Such theories as these necessarily induced the loftiest indifferentism as to religious formulas, although a wholesome dread of the rising Moslem fanaticism, from which Averrhoes had not escaped scathless, rendered him cautious as to assailing the established faith. “The special religion of philosophers,” he says, “is to study what exists, for the most sublime worship of God is the contemplation of his works, which leads us to a knowledge of him in all his reality. In the eye of God this is the noblest of actions, while the vilest is to accuse of error and presumption him who pays to divinity this worship, nobler than all other worship; who adores God by this religion, the best of all religions.” At the same time the received religions are an excellent instrument of morality.
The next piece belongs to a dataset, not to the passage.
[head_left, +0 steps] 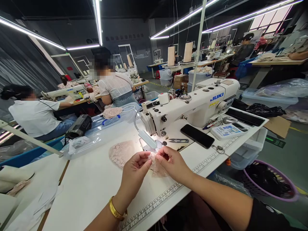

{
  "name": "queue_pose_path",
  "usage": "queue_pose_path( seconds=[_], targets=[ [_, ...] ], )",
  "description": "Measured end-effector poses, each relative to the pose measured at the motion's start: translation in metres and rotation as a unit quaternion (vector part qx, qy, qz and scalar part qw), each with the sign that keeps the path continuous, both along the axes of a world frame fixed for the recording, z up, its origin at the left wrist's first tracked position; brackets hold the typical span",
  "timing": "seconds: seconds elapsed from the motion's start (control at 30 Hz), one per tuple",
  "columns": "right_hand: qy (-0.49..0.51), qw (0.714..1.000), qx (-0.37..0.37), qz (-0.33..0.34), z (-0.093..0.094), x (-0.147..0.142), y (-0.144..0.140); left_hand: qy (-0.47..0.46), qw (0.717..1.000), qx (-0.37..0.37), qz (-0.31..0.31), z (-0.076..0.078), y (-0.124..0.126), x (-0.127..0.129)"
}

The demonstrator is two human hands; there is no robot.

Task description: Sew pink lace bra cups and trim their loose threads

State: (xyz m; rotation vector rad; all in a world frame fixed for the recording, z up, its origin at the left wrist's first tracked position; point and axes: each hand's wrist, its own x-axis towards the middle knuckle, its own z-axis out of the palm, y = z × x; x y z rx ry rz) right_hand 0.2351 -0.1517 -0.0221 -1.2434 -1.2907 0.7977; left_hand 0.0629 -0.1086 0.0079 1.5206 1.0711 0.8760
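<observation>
Between my two hands is a small piece of pale pink lace (159, 170), raised just in front of the sewing machine's (187, 106) needle area. My left hand (137, 168) pinches its left edge between thumb and fingers. On the other side, my right hand (172, 162) pinches the upper right edge, fingers closed. A second lace piece (121, 154), rounded in outline, lies flat on the table left of the needle. The lit lamp (147, 139) shines down over the needle area, which it partly hides. Thread snips (178, 140) rest on the machine bed behind my right hand.
A black phone (197, 136), a white box (226, 131) and a ruler strip (166, 192) are on the white table (91, 189). Clear plastic bin (101, 128) stands at the left back, purple basket (269, 179) on the floor right. Other people (36, 115) sit at machines beyond.
</observation>
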Motion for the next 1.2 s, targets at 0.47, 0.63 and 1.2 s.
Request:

He who inspires among a people doubts as to the national religion is a heretic, to be punished as such by the established penalties. The wise man will utter no word against the national religion, and will especially avoid speaking of God in a manner equivocal to the vulgar. When several religions confront each other, one should select the noblest. Thus all religions are of human origin, and the choice between them is a matter of opinion or policy—but policy, if nothing else, must have prevented Averrhoes from uttering the phrase commonly attributed to him—“The Christian faith is impossible; that of Judaism is a religion of children, that of Islam, a religion of hogs.”[607]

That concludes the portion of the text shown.